A recent NIHR programme of research led to the development of the GREAT database (Global Resource of Eczema Trials), which brings together eczema studies from across the globe. Here you can freely and easily access results from hundreds of eczema studies. This database provides a comprehensive collection of different eczema treatments based on randomised controlled trials from 1967 and systematic reviews published after 2000. As of July 2017, this included over 800 randomised controlled trials and 115 systematic reviews.

Key Questions for Patients and Families

  • Has your GP/practice nurse explained the most beneficial treatment options to you?
  • Are there specialist services available in your GP surgery?
  • Do you know the different types of moisturisers available?
  • How severe is your/your child’s eczema?
  • How do I support my child to manage their eczema symptoms?
  • Do I/does my child need a referral to a dermatologist?

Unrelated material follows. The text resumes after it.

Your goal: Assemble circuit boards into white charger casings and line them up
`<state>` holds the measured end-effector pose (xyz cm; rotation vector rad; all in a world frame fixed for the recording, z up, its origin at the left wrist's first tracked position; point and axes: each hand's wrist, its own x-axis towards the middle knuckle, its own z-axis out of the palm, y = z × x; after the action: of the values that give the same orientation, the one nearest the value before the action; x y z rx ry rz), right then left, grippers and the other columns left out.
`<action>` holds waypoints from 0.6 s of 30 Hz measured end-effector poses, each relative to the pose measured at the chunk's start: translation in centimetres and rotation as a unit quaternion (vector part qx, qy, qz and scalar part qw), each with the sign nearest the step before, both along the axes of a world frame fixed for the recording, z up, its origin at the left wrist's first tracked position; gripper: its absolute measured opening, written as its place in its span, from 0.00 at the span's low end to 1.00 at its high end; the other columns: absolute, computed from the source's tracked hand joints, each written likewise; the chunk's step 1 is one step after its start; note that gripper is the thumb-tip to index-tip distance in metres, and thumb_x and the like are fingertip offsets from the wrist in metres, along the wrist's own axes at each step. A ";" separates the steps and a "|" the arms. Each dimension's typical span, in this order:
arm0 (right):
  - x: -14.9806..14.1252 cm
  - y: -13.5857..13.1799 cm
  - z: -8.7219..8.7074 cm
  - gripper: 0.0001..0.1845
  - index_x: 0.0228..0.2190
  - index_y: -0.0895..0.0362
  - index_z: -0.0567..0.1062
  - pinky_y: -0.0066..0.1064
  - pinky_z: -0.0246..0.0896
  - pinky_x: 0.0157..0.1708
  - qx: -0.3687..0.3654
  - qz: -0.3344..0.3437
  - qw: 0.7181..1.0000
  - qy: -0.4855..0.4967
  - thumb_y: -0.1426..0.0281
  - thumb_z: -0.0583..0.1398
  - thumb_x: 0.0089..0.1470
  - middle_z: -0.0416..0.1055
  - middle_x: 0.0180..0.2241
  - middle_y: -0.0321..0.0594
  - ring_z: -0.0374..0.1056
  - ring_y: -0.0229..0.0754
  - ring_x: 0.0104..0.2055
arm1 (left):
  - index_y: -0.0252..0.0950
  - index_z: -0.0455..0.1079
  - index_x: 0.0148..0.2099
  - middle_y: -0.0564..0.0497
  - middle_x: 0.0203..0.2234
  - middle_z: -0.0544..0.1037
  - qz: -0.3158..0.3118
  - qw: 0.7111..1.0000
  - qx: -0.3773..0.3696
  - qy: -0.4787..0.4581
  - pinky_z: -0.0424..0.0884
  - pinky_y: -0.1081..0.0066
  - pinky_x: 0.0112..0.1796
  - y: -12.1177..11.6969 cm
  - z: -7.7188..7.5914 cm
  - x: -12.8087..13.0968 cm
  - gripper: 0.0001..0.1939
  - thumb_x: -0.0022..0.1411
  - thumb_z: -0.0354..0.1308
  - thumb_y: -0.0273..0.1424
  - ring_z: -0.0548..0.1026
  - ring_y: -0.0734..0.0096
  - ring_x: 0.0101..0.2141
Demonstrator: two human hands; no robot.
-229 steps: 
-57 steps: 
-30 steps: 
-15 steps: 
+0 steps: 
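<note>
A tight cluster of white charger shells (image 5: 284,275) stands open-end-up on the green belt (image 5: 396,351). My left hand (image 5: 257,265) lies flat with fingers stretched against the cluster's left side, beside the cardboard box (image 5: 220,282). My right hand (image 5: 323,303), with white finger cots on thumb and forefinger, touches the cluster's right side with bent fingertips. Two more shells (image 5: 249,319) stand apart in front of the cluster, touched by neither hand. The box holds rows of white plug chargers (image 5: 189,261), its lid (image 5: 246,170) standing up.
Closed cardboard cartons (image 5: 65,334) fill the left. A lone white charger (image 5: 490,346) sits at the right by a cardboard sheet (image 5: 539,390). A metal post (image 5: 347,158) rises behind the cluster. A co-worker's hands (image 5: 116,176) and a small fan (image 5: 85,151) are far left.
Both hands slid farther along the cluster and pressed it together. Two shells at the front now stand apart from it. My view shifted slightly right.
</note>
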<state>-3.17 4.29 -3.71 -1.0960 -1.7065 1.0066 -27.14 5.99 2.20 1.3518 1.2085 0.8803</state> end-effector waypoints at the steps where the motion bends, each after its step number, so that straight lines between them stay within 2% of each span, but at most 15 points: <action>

“I probably see children with eczema in our practice every week. The practice team can manage most children’s eczema.  We work out – by trying treatments - what works best for the child and then we stick with that, encouraging the child and their family to manage the eczema, using the prescribed medication and recommended self-management techniques. We look at each child’s progress at a medication review each year, but of course parents will bring the child back in to see us if something changes in the meantime.”